US warns small aircraft are vulnerable to cyber-attacks from those with physical access

News by Robert Abel

In order to mitigate the threat, CISA recommends aircraft owners restrict access to planes to the best of their abilities

The US Department of Homeland Security (DHS) issued a warning that small aircraft can easily be hacked by threat actors who have physical access to the vehicles.

By hacking into the aircrafts’ CAN bus system, threat actors can take control of key navigation systems and easily manipulate telemetry data potentially resulting in loss of control of the airplane, according to a US-CERT advisory on 30 July.

"An attacker with physical access to the aircraft could attach a device to an avionics CAN bus that could be used to inject false data, resulting in incorrect readings in avionic equipment," the DHS said in the advisory. "The researchers have outlined that engine telemetry readings, compass and attitude data, altitude, airspeeds, and angle of attack could all be manipulated to provide false measurements to the pilot." 

In order to mitigate the threat, the Cybersecurity and Infrastructure Security Agency (CISA) recommends aircraft owners restrict access to planes to the best of their abilities. In addition, manufacturers should review implementation of CAN bus networks to compensate for the physical attack vector including taking measures to safeguard such as CAN bus-specific filtering, whitelisting, and segregation.   

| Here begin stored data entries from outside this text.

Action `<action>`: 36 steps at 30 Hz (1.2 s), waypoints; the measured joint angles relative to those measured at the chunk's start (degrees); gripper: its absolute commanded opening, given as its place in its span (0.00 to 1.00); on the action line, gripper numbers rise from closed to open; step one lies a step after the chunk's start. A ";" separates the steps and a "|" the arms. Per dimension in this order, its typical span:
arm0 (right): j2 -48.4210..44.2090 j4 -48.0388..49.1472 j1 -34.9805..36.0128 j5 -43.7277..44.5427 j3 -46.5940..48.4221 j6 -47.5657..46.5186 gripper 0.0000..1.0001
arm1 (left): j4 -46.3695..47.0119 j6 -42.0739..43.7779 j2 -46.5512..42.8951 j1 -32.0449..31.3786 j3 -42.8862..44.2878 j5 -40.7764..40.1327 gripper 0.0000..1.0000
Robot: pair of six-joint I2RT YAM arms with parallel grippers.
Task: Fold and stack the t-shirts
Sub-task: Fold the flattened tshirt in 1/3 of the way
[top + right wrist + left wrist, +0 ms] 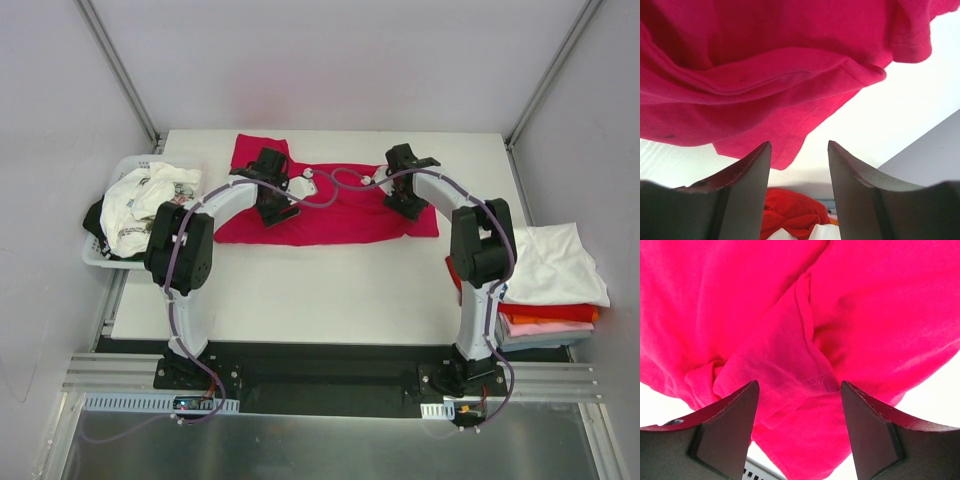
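A crimson-magenta t-shirt lies spread across the far half of the white table, partly folded, with one flap reaching the back edge. My left gripper hovers over its left part. In the left wrist view the gripper is open, with a sleeve and hem of the shirt below the fingers, not pinched. My right gripper is over the shirt's right end. It is open, and the shirt's corner lies just beyond the fingertips.
A white plastic basket off the table's left edge holds crumpled white printed shirts and a dark one. To the right of the table is a stack of folded shirts, white on top, then red and pink. The right arm's upright link stands beside it.
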 measured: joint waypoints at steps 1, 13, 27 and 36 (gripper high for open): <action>-0.15 0.00 -0.13 0.07 -0.09 0.00 0.53 | 0.02 -0.07 0.17 -0.07 0.13 0.11 0.66; -0.37 0.20 -0.39 0.35 -0.11 0.00 0.52 | 0.07 -1.14 0.68 -1.20 0.20 0.33 0.60; -0.96 0.26 -0.50 0.28 -1.29 0.00 0.52 | 0.15 -1.25 3.82 -1.20 0.37 -0.11 0.19; -0.98 0.28 -0.50 0.11 -2.10 0.02 0.51 | -0.11 -1.14 4.46 -1.14 2.64 -1.62 0.00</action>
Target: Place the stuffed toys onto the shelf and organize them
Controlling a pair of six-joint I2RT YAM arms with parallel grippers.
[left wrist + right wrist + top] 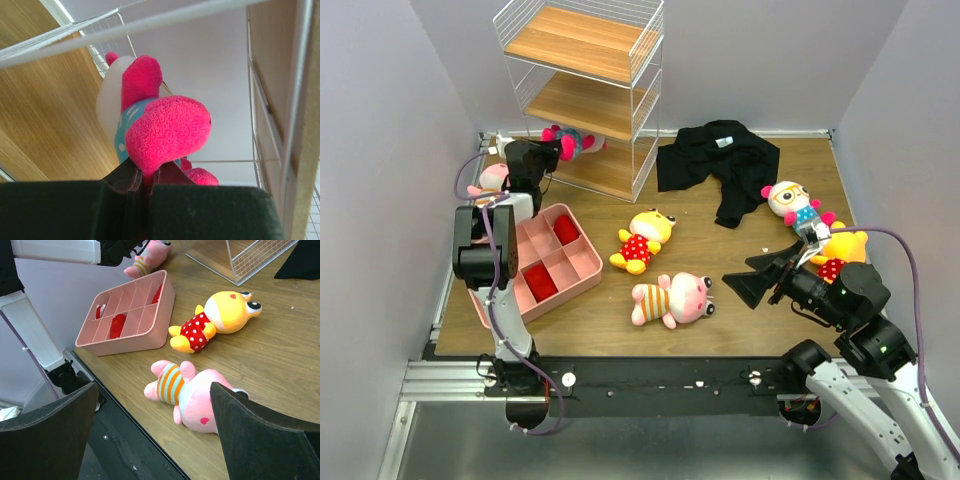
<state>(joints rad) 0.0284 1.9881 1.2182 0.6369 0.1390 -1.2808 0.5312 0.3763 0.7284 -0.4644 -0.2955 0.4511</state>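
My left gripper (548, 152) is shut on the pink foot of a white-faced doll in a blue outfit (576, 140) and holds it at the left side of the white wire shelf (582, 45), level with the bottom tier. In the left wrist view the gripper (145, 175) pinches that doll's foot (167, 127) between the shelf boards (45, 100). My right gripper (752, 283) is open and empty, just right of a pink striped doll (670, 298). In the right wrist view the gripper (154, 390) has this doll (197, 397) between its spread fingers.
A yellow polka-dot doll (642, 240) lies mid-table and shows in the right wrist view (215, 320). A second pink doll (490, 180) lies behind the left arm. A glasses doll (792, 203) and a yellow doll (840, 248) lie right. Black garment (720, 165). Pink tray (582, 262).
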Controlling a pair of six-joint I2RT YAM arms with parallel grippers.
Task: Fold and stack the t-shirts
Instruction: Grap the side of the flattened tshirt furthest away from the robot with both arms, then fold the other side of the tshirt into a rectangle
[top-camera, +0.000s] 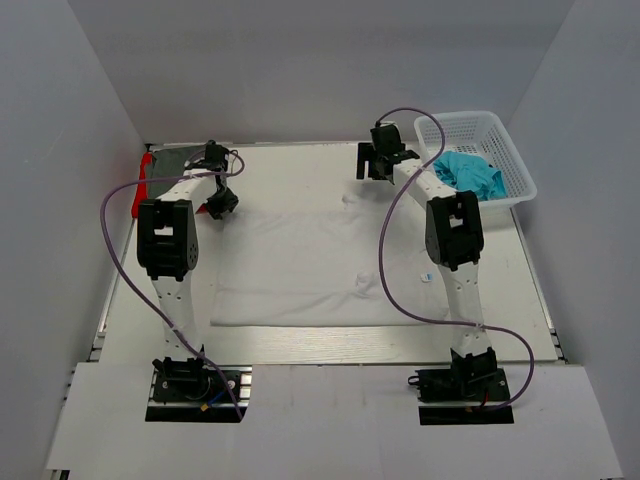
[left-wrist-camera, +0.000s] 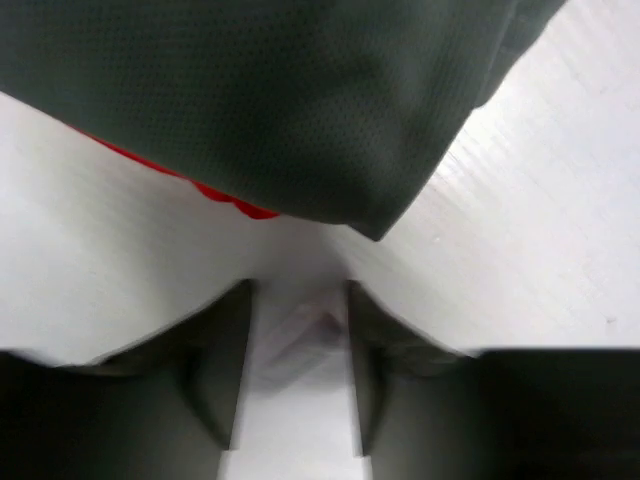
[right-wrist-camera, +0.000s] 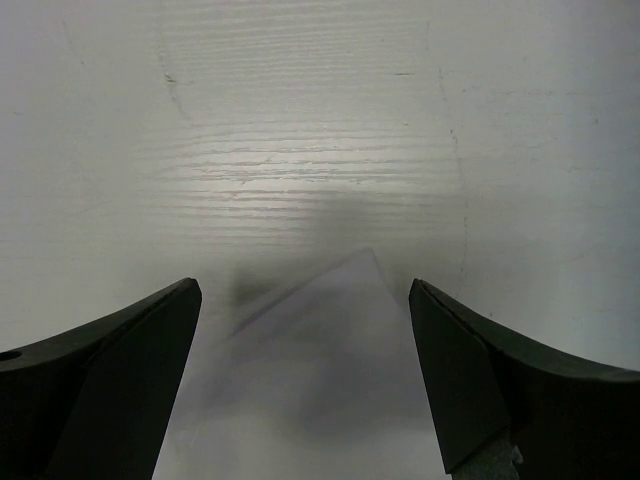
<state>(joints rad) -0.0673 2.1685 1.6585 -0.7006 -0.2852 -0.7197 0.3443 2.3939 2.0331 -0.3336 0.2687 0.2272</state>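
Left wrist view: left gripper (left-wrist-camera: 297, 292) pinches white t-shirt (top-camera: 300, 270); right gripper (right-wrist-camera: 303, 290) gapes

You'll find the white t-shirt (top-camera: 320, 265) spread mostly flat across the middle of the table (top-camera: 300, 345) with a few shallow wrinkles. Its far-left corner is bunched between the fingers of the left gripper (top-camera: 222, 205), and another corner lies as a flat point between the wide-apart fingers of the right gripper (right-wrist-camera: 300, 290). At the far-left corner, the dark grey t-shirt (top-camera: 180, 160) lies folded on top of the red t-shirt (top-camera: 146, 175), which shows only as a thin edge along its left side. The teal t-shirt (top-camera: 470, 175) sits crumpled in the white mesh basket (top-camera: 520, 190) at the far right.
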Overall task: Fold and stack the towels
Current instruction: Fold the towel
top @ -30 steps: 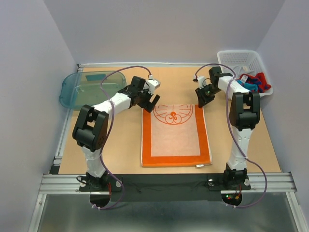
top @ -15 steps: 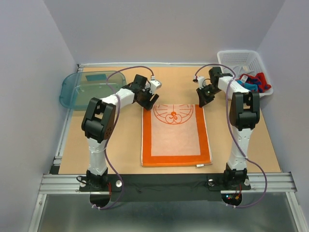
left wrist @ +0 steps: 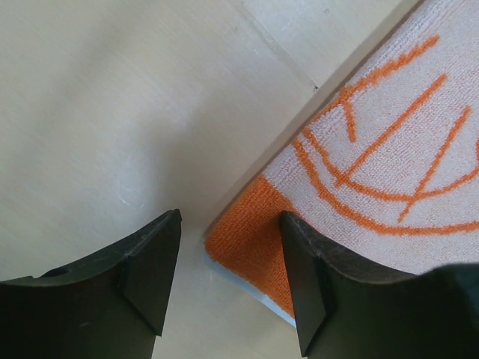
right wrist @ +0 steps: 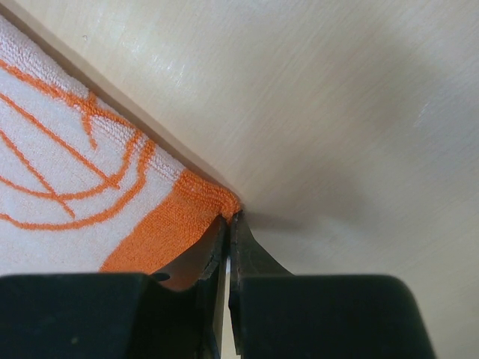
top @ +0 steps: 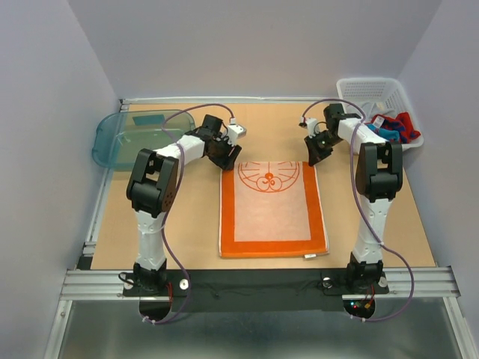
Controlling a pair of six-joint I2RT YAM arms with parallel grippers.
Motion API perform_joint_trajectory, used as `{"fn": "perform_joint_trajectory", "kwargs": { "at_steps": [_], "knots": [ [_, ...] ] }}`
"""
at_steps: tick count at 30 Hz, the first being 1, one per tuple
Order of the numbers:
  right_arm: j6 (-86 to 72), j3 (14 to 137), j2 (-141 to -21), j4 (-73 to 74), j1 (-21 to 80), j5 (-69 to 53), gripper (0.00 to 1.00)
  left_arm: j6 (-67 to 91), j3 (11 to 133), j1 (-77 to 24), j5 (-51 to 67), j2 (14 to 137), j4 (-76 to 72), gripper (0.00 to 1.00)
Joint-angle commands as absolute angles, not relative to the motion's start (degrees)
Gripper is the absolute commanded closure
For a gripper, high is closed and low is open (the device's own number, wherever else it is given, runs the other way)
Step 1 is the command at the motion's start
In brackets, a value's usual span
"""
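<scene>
Left claw (left wrist: 230,224) stood open, straddling the far-left corner of the orange towel (top: 272,213); right claw (right wrist: 228,223) was clenched on its far-right corner. Towel lay flat mid-table (top: 179,224). Teal tray (top: 120,142) sat far left, white basket (top: 367,93) far right, holding red and teal towels (top: 394,127).

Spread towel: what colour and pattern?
Towel: orange border, pale centre, orange line drawing; best in top external.

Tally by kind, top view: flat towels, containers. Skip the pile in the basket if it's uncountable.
orange towel, spread flat: 1
basket: 1
tray: 1
Total: 3
The bunched cloths in the basket are too tangled to count.
</scene>
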State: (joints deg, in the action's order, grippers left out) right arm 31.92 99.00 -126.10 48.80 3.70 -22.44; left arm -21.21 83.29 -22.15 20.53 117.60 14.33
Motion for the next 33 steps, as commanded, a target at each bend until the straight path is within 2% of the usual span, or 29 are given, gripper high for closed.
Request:
{"fn": "perform_joint_trajectory", "kwargs": {
  "at_steps": [1,12,13,19,20,22,23,25,33],
  "knots": [
    [32.26,98.09,-129.46,49.22,3.96,-19.51,0.95,-22.15,84.64,-22.06,20.66,118.65,16.17,0.34],
    [32.08,97.65,-129.64,48.78,4.04,-18.81,0.95,-20.92,82.80,-22.06,18.46,120.24,16.18,0.58],
    [32.08,97.73,-129.73,48.61,4.04,-18.55,0.95,-20.92,82.27,-21.97,17.85,120.06,15.82,0.63],
    [31.91,98.17,-129.81,48.08,4.04,-18.46,0.97,-20.30,80.60,-21.80,15.91,119.53,15.21,0.78],
    [31.56,98.43,-129.81,47.90,4.04,-18.37,0.99,-20.30,80.94,-21.80,15.39,119.53,15.21,0.85],
    [30.85,99.75,-129.47,47.81,4.04,-18.20,1.00,-20.30,81.65,-21.45,15.29,119.18,15.38,0.86],
    [30.59,100.36,-129.20,47.55,4.04,-17.93,1.00,-20.39,82.61,-21.36,15.29,119.09,15.38,0.94],
    [30.06,102.39,-128.24,47.20,4.04,-17.58,1.00,-20.83,84.62,-21.09,15.12,118.48,15.21,1.00],
    [27.60,112.23,-126.39,42.99,4.04,-14.77,1.00,-22.41,93.95,-20.65,14.33,117.33,12.75,1.00]
  ]
}}
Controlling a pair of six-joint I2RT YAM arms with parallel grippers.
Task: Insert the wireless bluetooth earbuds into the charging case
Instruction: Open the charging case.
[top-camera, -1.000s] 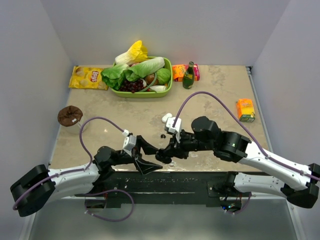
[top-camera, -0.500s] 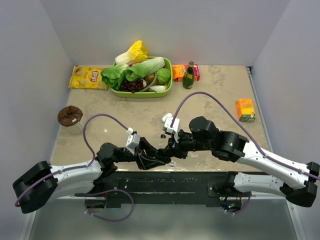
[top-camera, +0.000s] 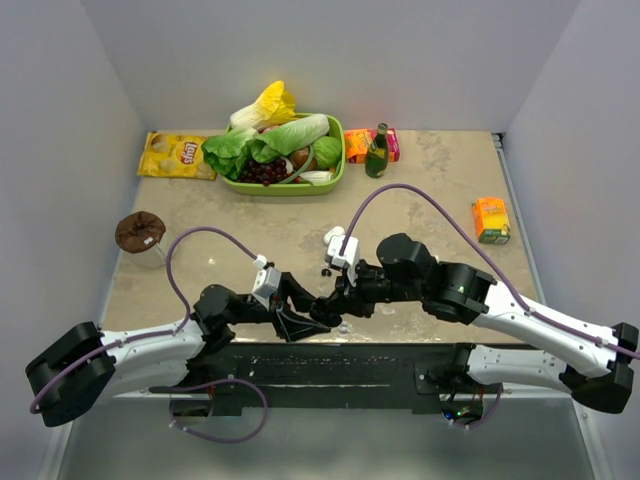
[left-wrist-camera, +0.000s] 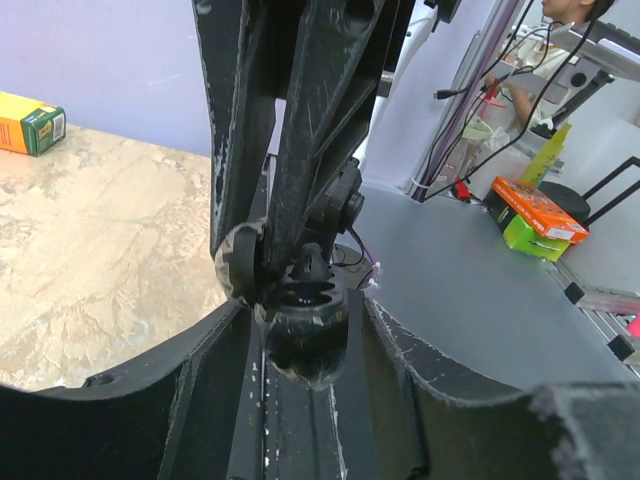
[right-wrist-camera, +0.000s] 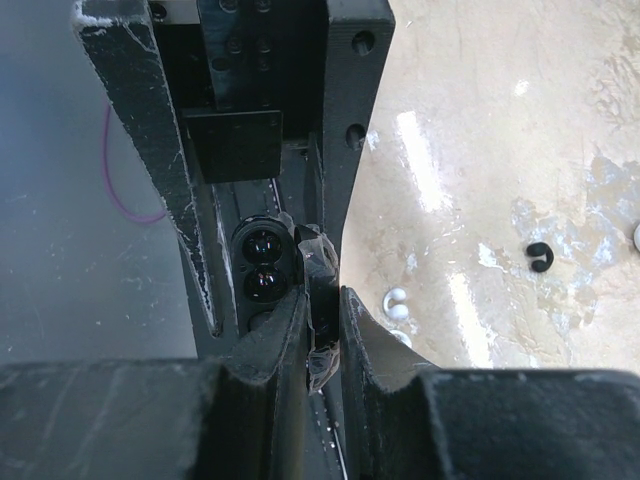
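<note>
1. The left gripper (top-camera: 310, 320) has swung right along the near edge of the table (top-camera: 250, 230) to meet the right gripper (right-wrist-camera: 320, 320). Its jaws, wide a second ago, have narrowed to roughly half.
2. Its fingers now flank the black charging case (left-wrist-camera: 305, 330) closely on both sides (whether they actually press on it I cannot tell).
3. The right gripper has hardly shifted. It is nearly closed, pinching a thin dark flap of that case, probably the open lid.
4. Two glossy black earbuds (right-wrist-camera: 262, 265) sit in the case's wells, so this pair looks seated.
5. Two whitish earbuds (right-wrist-camera: 397, 298) lie loose on the table just beside the grippers, well short of the white case (top-camera: 333, 236) farther back.
6. My reading is that the arms are bracing the black case between them, to shut the lid or hand it over. The whitish pair is not yet done.
</note>
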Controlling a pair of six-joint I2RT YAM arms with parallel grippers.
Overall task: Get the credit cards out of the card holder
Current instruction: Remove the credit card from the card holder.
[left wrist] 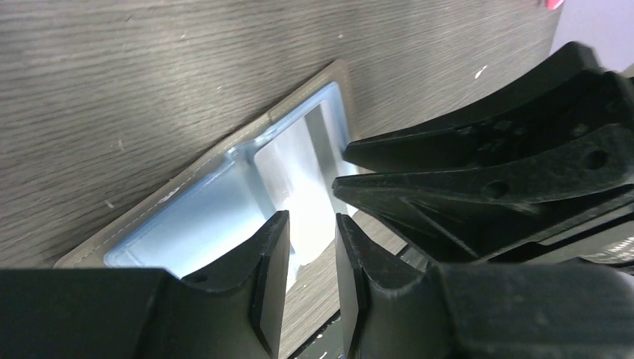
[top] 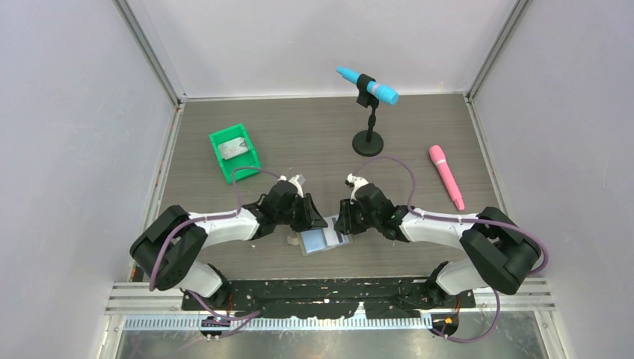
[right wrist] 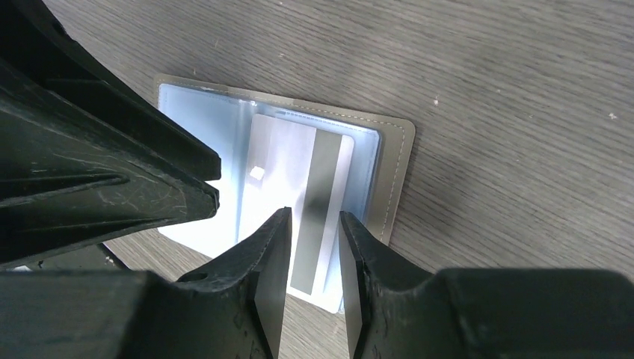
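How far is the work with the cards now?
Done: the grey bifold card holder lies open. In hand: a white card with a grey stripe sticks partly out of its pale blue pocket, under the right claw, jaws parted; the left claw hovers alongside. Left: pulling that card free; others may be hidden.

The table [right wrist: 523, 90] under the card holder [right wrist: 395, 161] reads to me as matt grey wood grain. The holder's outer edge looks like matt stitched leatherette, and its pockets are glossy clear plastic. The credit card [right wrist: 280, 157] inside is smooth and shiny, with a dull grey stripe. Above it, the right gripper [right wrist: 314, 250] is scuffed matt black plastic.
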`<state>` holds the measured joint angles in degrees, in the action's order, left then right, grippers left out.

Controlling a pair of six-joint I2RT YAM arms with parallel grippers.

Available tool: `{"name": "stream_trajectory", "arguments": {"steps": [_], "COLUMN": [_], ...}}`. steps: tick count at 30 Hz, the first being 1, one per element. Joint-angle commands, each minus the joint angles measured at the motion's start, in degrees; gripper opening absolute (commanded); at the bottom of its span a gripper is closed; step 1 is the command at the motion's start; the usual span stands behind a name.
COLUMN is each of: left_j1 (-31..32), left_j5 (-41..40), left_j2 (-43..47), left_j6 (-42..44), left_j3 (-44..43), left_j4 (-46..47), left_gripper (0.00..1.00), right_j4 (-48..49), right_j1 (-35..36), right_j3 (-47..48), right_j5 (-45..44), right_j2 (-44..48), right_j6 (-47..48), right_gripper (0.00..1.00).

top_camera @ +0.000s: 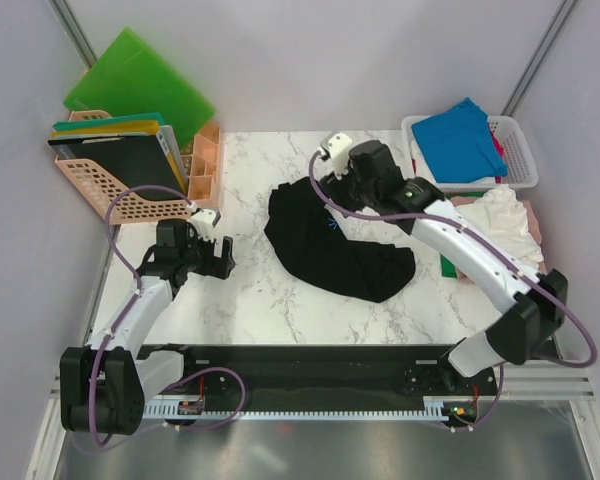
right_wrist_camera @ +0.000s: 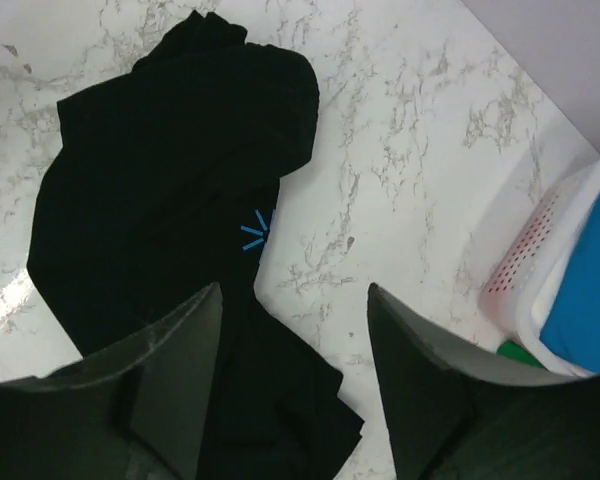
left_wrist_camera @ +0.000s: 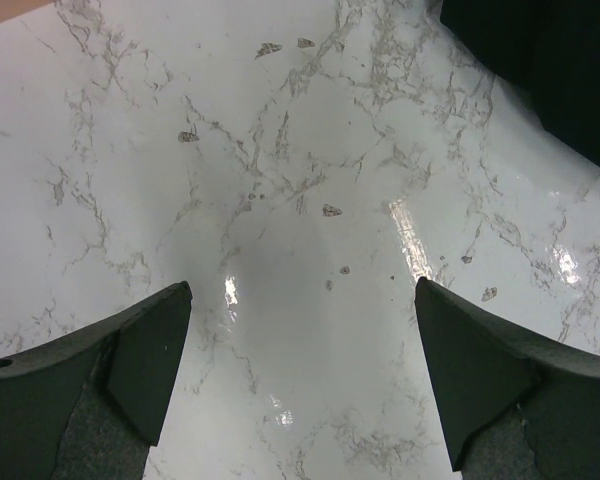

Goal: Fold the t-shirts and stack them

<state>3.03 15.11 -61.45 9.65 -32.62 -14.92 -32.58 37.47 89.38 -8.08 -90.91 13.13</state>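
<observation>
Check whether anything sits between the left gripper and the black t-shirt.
Nothing visible does. Only bare marble table lies between the open left gripper and the crumpled black t-shirt at the table's middle.

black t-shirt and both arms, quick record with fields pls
black t-shirt: crumpled, unfolded, mid-table
left gripper: fingers open over the bare marble table, holding nothing
right gripper: fingers apart above the black t-shirt's edge, nothing gripped
blue t-shirt: in the white basket, far right
white t-shirt: heaped beside the basket
</observation>
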Motion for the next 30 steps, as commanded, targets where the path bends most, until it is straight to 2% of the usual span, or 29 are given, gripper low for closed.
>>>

 "Organisations spend a lot of time worrying about external attacks but nothing is as effective as having physical access to a system or asset," Tripwire senior director of security research Lamar Bailey said. 

"The ability to directly connect to a system allows the attacker to bypass many of the layers of security in place for remote defense. Insider threat is still one of the most dangerous and hardest to defend against."  

Exabeam Director of Product Marketing Orion Cassetto said the alert around aircraft cybersecurity should serve as a reminder to the entire aviation industry of the opportunities and challenges presented by modern connectivity.

"Every month, there are 1,000 cyberattacks across the air transport industry," Cassetto said. "At the same time, just 35 percent of airlines and 30 percent of airports believe they are prepared to deal with cyberthreats today. The industry is constantly innovating to stay ahead of the technology curve, but these innovations are actually creating new vulnerabilities." 

Cassetto added that airlines are implementing emerging technologies, from mobile apps to mood lighting and entertainment systems to deliver a great customer experience that extends from purchasing a ticket, to using miles to upgrade, to making a connection.

All the while, more data than ever is being used to protect passenger privacy and keep departures on time. 

An area that’s less visible to passengers is the activity monitoring and data collection airlines conduct across a wide range of applications. This information is used to improve operations that impact every stage of the journey as machine learning, big data and analytics are all being used to gather data and set a baseline of normal behavior, which makes threats and anomalous behavior easier and faster to identify.